Sweden's story - highlights mine:


> Sweden continued Sunday a major military operation launched Friday to search for foreign underwater activity outside Stockholm, Swedish armed forces said.
> 
> The armed forces said Friday it had employed military vessels, aircraft and personnel to look for foreign underwater activity in the sea in the Kanholmsfjärden area, some 40 kilometers east of Stockholm, following a visual observation by a “credible source.” The Stockholm archipelago stretches some 60 kilometers to the east of the city center.
> 
> ...



Russia's story:


> *There have not been any emergency situations with Russian military vessels, spokesman for the Russian Defence Ministry said on Sunday.
> 
> “Russia’s submarines, like the surface ships, have been following their tasks in the world’s oceans according to the plan,” he said. “There have not been any emergencies or accidents with the Russian military vessels.”*
> 
> ...


 op:


----------



## tomahawk6 (19 Oct 2014)

More on the story.

http://www.defensenews.com/article/20141019/DEFREG01/310190012/


----------



## Good2Golf (19 Oct 2014)

The Russian spokesperson's statement does not go as far as to say that there are no Russian vessels inside Sweden's (or any other nations') sovereign waters...


----------



## The Bread Guy (19 Oct 2014)

Good2Golf said:
			
		

> The Russian spokesperson's statement does not go as far as to say that there are no Russian vessels inside Sweden's (or any other nations') sovereign waters...
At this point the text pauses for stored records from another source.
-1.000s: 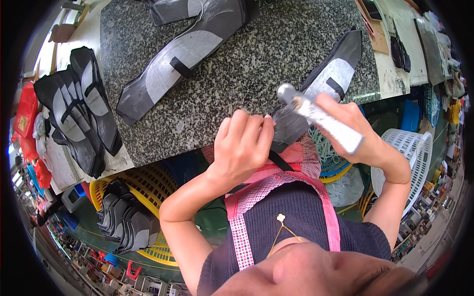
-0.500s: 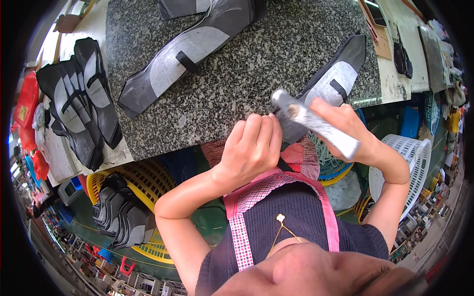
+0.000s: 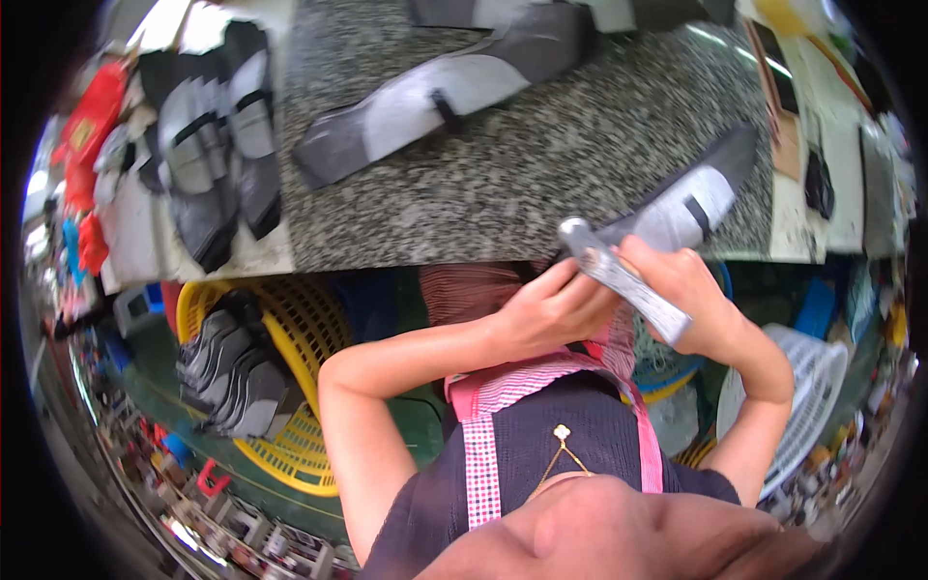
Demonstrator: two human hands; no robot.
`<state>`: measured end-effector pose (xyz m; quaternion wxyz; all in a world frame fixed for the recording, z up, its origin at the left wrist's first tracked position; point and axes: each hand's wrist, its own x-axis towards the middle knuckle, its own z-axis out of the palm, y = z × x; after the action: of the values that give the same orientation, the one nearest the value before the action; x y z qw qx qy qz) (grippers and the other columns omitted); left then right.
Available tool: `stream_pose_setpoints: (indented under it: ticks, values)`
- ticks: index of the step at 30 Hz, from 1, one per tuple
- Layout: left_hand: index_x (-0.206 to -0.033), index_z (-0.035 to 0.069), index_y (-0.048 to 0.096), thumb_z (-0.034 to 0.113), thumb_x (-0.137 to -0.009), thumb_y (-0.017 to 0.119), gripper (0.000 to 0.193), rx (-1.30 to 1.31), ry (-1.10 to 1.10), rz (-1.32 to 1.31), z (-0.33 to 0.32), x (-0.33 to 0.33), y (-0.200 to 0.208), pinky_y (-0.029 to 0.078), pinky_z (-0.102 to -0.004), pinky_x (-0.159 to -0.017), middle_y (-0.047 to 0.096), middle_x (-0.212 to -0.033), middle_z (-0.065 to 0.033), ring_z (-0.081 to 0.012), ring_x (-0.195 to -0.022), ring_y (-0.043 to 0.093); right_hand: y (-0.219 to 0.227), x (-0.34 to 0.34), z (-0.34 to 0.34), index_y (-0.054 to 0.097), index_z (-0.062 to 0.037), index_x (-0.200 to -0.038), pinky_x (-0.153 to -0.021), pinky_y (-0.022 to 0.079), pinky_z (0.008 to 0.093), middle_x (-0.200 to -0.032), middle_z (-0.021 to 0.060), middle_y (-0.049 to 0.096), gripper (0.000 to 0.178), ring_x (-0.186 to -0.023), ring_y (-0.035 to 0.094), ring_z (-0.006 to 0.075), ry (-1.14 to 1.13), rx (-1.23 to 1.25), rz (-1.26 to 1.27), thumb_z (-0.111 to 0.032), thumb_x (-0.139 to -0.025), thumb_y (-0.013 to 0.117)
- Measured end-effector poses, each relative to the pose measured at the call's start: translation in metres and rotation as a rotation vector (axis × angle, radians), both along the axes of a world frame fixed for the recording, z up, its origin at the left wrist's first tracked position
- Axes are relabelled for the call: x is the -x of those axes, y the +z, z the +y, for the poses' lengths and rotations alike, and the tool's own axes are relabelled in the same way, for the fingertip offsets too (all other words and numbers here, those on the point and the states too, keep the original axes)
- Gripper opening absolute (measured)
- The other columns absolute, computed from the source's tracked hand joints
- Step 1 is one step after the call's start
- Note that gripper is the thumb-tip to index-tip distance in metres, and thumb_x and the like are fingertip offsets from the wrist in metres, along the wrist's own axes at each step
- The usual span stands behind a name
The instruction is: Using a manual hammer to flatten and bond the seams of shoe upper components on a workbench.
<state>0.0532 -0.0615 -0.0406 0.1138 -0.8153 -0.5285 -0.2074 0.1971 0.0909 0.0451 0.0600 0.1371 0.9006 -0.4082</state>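
My right hand [image 3: 681, 290] is closed around a metal hammer [image 3: 646, 298], whose head hangs above the near end of a dark grey shoe upper piece [image 3: 684, 215]. This flat piece has a pale grey panel and a short black strap, and lies slanting over the front edge of a speckled stone slab [image 3: 416, 227]. My left hand [image 3: 561, 311] has its fingers curled at the piece's near end, just below the hammer head. The hammer and the fingers hide that end. A longer upper piece [image 3: 425, 108] of the same kind lies farther left on the slab.
Stacked uppers [image 3: 198, 145] lie on the pale table at the left. Below the table, a yellow basket [image 3: 307, 372] holds more uppers [image 3: 242, 372]. A white basket [image 3: 797, 396] stands at the right, near my right elbow.
My left hand has moved right, closer to my right hand and the piece's near end. The hammer stays in my right hand. The whole view has shifted and is somewhat blurred.
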Motion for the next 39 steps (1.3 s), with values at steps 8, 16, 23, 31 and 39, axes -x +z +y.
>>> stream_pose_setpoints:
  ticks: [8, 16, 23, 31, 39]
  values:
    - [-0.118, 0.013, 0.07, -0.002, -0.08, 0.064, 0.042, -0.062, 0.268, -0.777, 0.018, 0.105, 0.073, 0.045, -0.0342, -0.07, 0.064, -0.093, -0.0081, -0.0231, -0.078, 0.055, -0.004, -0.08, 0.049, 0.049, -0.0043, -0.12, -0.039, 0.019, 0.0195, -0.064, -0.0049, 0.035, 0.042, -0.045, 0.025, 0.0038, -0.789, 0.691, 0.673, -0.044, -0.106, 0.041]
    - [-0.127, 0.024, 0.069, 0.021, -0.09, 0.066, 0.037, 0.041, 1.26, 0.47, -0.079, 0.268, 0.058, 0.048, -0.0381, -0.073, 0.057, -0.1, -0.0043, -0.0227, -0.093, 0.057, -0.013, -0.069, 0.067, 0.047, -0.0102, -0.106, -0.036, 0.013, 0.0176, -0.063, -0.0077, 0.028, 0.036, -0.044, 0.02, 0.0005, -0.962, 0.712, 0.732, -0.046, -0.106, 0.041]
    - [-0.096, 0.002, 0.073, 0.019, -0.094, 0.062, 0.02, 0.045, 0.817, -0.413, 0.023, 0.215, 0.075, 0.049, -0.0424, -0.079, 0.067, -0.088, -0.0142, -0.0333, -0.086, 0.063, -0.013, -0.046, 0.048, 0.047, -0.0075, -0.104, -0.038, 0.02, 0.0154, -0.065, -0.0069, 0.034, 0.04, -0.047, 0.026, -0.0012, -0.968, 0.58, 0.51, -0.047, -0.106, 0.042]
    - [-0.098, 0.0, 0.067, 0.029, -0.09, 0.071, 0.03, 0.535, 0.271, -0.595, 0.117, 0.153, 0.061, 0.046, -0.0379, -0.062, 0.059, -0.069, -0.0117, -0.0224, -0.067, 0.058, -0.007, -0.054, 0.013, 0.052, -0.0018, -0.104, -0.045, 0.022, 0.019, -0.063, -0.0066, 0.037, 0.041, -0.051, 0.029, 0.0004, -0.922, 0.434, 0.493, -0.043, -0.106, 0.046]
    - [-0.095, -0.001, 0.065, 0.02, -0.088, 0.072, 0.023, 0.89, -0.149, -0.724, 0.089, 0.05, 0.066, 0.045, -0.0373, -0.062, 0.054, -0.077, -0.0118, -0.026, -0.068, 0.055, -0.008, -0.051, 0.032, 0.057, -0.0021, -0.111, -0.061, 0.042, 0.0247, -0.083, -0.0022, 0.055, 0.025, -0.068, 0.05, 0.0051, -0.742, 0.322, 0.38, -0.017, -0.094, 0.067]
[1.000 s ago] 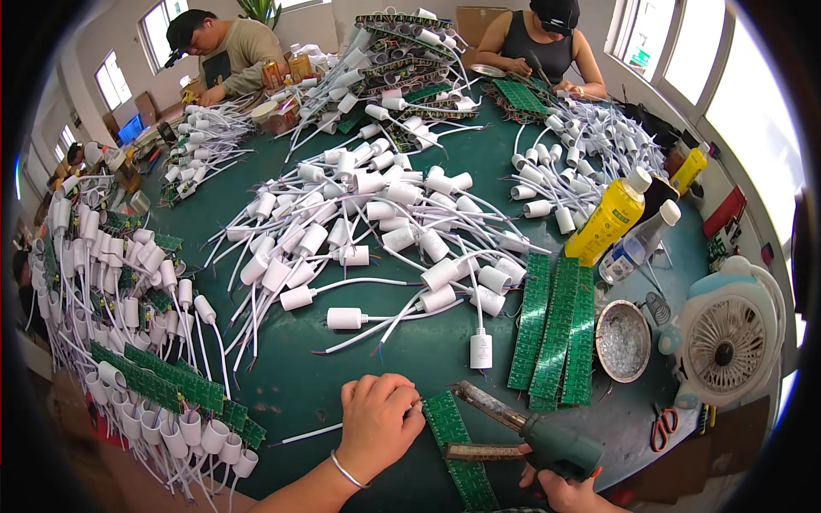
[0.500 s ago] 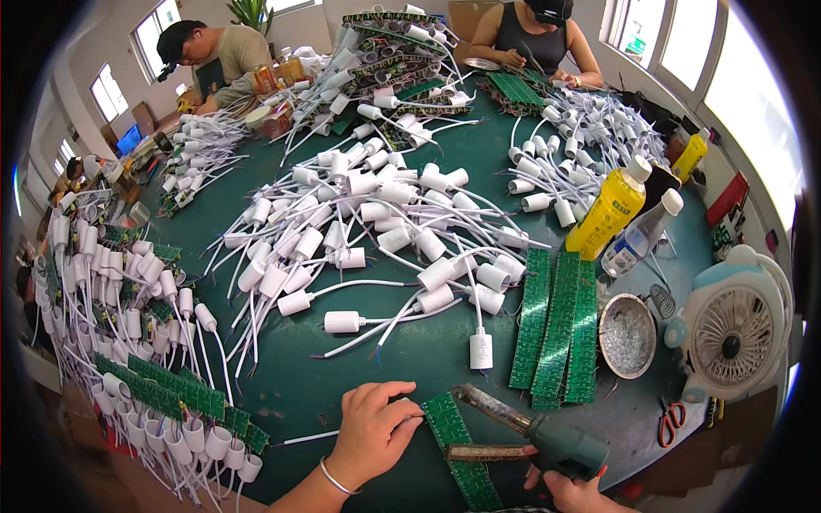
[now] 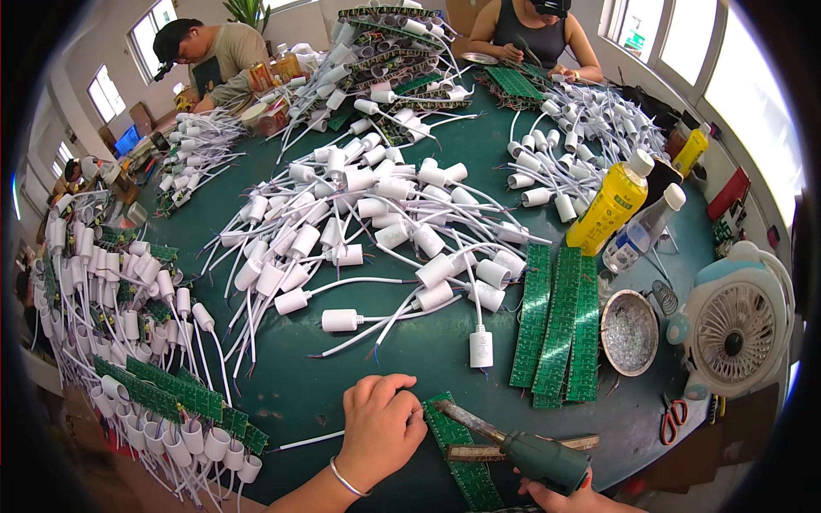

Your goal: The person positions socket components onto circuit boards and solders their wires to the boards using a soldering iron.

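Strong daylight enters from the windows (image 3: 687,43) on the right — their panes blown out to near white — and lays a pale sheen over the right part of the tabletop (image 3: 629,425) and a glint on the green circuit boards (image 3: 560,312). The left hand (image 3: 383,427) and dark green tool (image 3: 540,460) look reasonably sharp; the far left background softens, and fisheye curvature ends in black corners.

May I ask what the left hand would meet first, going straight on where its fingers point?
Probably the narrow green circuit board just right of the left hand, though depth is unclear.
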Demonstrator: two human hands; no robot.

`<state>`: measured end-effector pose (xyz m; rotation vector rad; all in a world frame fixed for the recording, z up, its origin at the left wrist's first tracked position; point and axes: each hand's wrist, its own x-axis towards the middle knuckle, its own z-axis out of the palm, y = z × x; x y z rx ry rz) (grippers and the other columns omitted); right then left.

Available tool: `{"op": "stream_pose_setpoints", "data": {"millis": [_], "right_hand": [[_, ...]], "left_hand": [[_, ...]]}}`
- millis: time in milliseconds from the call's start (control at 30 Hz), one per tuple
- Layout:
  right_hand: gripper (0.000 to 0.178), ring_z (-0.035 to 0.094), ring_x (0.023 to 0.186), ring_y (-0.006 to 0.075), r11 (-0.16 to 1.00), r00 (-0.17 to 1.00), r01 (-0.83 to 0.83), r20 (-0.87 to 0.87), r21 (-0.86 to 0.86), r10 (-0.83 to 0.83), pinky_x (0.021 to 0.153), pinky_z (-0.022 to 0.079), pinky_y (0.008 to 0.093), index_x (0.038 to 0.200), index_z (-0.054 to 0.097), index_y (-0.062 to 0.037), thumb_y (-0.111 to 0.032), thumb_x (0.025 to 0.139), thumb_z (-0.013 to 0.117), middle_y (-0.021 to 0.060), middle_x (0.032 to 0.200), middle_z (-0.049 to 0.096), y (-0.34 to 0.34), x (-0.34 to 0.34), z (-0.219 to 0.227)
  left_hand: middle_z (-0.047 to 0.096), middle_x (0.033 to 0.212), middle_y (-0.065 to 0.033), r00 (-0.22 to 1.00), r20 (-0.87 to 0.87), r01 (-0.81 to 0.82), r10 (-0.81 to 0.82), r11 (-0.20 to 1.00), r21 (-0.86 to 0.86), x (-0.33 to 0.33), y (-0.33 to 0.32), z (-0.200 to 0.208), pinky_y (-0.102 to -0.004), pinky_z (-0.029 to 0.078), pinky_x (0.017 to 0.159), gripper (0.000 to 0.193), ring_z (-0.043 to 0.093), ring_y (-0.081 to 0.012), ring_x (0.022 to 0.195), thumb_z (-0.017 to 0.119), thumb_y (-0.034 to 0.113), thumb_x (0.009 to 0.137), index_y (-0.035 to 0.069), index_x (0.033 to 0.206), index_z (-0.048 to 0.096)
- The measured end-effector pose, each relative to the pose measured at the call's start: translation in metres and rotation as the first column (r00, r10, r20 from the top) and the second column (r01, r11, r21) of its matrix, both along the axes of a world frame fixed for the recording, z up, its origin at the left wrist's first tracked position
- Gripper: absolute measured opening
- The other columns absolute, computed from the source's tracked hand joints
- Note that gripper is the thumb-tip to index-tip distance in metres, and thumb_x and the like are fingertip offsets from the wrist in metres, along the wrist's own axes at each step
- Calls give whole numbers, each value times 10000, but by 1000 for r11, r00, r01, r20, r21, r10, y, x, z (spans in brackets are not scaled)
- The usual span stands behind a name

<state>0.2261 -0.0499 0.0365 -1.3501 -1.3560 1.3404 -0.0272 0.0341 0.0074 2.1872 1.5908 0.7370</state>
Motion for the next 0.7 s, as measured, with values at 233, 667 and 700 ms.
{"op": "stream_pose_setpoints", "data": {"millis": [233,667,700], "right_hand": [[325,589,633,131,1000,1000,-13,-2,-10,13,594,487,288,1124,584,35,-120,843,633,60,780,616,2,-4,4],[275,594,632,154,994,997,-27,79,105,19,590,488,297,1089,602,19,-72,830,616,76,806,626,2,-1,3],[270,596,635,156,994,998,5,62,109,-12,588,486,297,1089,604,15,-76,835,610,76,805,630,-3,5,-4]], "left_hand": [[585,1070,-38,1000,22,-6,5,1000,16,0,1,-5,-411,322,866,114,475,-276,1004,640,69,664,109,746,571],[583,1048,-17,1000,-22,-19,20,999,51,2,2,-5,-412,315,860,108,479,-253,994,643,82,660,106,724,559],[579,1035,-10,999,-27,-17,19,998,59,3,2,-4,-413,320,852,105,480,-240,987,645,91,663,103,711,553]]}}
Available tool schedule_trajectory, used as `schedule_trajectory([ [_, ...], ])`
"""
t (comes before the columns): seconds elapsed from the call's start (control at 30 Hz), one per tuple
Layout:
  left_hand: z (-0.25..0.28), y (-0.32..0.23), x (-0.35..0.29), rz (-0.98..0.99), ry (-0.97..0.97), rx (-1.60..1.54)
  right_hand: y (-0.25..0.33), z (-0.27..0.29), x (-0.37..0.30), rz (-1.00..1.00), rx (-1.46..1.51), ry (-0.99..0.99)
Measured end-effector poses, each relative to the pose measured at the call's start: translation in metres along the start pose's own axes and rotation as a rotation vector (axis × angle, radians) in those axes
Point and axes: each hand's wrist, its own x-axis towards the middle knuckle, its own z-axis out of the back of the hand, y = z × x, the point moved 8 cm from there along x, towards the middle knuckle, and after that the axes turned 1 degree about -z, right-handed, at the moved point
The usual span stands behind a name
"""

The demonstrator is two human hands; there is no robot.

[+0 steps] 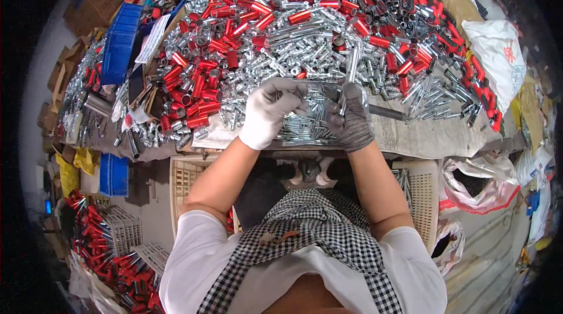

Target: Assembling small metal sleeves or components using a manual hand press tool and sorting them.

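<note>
Blue plastic bins ×2, far L; gloved L hand, fingers curled narrow, contents: can't tell; sm. metal pins, uncountable, betw. hands; gloved R hand gripping 1 shiny metal tube, beside pins; 1 dark rod, R.

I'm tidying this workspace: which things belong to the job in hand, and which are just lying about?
Likely the job:
silver metal tube, in the gloved right hand
small metal pieces, beside the gloved left hand
red tubes in the pile, perhaps

Apparently lying about:
blue bin, upper left
white sack, right
yellow bag, left
</note>
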Motion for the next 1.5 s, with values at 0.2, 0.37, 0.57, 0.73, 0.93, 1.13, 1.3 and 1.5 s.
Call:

 :nod:  Just nothing out of the ordinary or distressing (to Russia, anyway) ....


----------



## CougarKing (20 Oct 2014)

Swedish authorities have released a picture:



> *Sweden releases photo of mysterious 'foreign vessel' suspected of being damaged Russian submarine*
> 
> 
> 
> ...


----------



## Shrek1985 (20 Oct 2014)

Wow, this again, huh?  interesting. This was going on back on the 60s-80s as well IIRC.


----------



## Good2Golf (20 Oct 2014)

"Whatever" it is, it definitely looks to be within Sweden's territorial waters...  :nod:


----------



## Cloud Cover (20 Oct 2014)

Have we accounted for our own submarines lately? Perhaps the lads are looking for some Ikea furniture or a volleyball match ....


----------



## Oldgateboatdriver (20 Oct 2014)

Nah! We stopped buying from Ikea when the instructions became too complicated for our Engineers…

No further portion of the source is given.